NEW YORK (Fortune) — The government is showing considerable ingenuity
in devising new tactics to fight the credit crunch. But some observers
fear that the innovations risk making matters worse – by fueling
inflation and insulating executives who made reckless bets from the
full wrath of the market.

<…>

David Rosenberg, chief North American economist at Merrill Lynch
(MER, Fortune 500), wrote Wednesday that this week’s Fed action will do
little to counter the impression that Bernanke & Co. is struggling
with problems that the Fed ultimately has little control over.
"This latest experiment, as with the others undertaken thus far, does
not address underlying credit problems, does not materially improve the
solvency of the institutions exposed to assets under stress, does
nothing to put a floor under home prices," Rosenberg wrote in a note to
clients. "We see no reason based on this for anyone to change their
economic or earnings outlook despite the stock market’s initial
reaction to this latest initiative."

<…>

"We’re in the helicopter phase now," says Howard Simons, a
strategist at Bianco Research in Chicago. He references the nickname
Helicopter Ben, which Bernanke got tagged with after a 2002 speech on
how central banks can steer away from deflation by dropping money into
the economy.

 

Clearly, not everybody is cheering the actions of Ben Bernanke quite
as much as the breathless commentators on CNBC would have you believe.

 

If you’ve been to one of my seminars you know that Ben Bernanke is
doing precisely what he said he would do when faced with this exact
problem – namely, throw ever increasing quantities of easy/free money
at the problem until either:

  1. The problem was solved
  2. The entire system broke

Of course, this made our investing lives very easy as he told us,
unequivocally, that storing our wealth in US dollars was a very bad
idea and was even nice enough to say so in a major position paper that
was publicly distributed.

 

Here’s the relevant quote [Link to full article]:

Like gold, U.S. dollars have value only to the
extent that they are strictly limited in supply. But the U.S.
government has a technology, called a printing press (or, today, its
electronic equivalent), that allows it to produce as many U.S. dollars
as it wishes at essentially no cost. By increasing the number of U.S.
dollars in circulation, or even by credibly threatening to do so, the
U.S. government can also reduce the value of a dollar in terms of goods
and services, which is equivalent to raising the prices in dollars of
those goods and services. We conclude that, under a paper-money system,
a determined government can always generate higher spending and hence
positive inflation.

 

I encourage you to read the full paper as it gives incredible insights
into the probable actions of Ben Bernanke as he fights the implosion of
the largest credit bubble ever in human history.

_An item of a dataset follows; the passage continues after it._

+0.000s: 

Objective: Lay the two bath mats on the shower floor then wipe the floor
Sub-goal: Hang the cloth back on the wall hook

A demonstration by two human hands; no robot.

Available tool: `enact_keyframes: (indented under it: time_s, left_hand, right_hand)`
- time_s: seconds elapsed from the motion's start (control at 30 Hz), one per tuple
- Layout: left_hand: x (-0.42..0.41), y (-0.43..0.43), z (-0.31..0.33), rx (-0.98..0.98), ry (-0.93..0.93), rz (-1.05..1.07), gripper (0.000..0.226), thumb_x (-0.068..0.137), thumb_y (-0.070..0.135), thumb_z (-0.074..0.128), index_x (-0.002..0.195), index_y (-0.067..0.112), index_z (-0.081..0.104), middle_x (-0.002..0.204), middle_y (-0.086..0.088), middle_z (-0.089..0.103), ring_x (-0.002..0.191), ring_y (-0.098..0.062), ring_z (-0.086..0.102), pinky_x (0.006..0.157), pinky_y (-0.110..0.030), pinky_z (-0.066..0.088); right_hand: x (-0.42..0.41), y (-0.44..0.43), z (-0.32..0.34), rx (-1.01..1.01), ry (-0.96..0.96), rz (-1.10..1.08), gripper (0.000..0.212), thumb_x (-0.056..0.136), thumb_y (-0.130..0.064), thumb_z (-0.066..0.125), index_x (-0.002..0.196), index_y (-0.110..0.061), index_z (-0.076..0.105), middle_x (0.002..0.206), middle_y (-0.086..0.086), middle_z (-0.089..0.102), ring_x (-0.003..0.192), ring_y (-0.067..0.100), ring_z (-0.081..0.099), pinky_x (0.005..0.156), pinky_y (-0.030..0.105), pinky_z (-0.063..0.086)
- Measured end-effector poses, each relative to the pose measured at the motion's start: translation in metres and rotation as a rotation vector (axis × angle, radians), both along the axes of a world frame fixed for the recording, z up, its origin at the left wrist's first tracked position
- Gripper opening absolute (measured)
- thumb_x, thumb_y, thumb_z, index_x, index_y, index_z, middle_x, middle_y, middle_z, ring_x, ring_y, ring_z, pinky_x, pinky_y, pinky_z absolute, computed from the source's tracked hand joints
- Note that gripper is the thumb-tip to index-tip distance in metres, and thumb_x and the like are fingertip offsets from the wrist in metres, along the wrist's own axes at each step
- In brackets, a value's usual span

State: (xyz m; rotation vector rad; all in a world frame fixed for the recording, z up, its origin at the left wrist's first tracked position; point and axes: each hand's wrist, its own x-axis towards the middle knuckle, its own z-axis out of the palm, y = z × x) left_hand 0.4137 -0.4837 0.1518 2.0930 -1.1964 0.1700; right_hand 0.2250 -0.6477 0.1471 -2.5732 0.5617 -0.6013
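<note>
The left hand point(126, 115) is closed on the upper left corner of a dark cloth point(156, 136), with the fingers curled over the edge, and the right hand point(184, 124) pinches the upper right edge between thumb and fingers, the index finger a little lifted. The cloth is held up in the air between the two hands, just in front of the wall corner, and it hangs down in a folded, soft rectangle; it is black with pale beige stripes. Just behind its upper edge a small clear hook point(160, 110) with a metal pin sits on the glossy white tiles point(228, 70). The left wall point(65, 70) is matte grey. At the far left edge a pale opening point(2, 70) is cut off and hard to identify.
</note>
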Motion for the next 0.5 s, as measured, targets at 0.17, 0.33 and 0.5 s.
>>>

If someone says they are going to do something and then I see them
doing it, I have a tendency to believe that they are actually doing it.

In this case, it means that Ben Bernanke is pumping lots and lots of
easy money into the banking system and, should that fail, will not
admit defeat but will rather go to the next stage, and the one after
that.

In short, it means that we can expect the dollar to be sacrificed in an
attempt to try and save the banking system. Of course, it’s entirely
possible that Ben will do exactly that, but I have serious enough
doubts about his chances that I have pulled the majority of my wealth
out of the banking system and will simply watch this drama play itself
out without my active participation.

Lastly, please note when you read the article carefully that the big
investment houses are giving very different messages to their primary
clients than they are to the general public.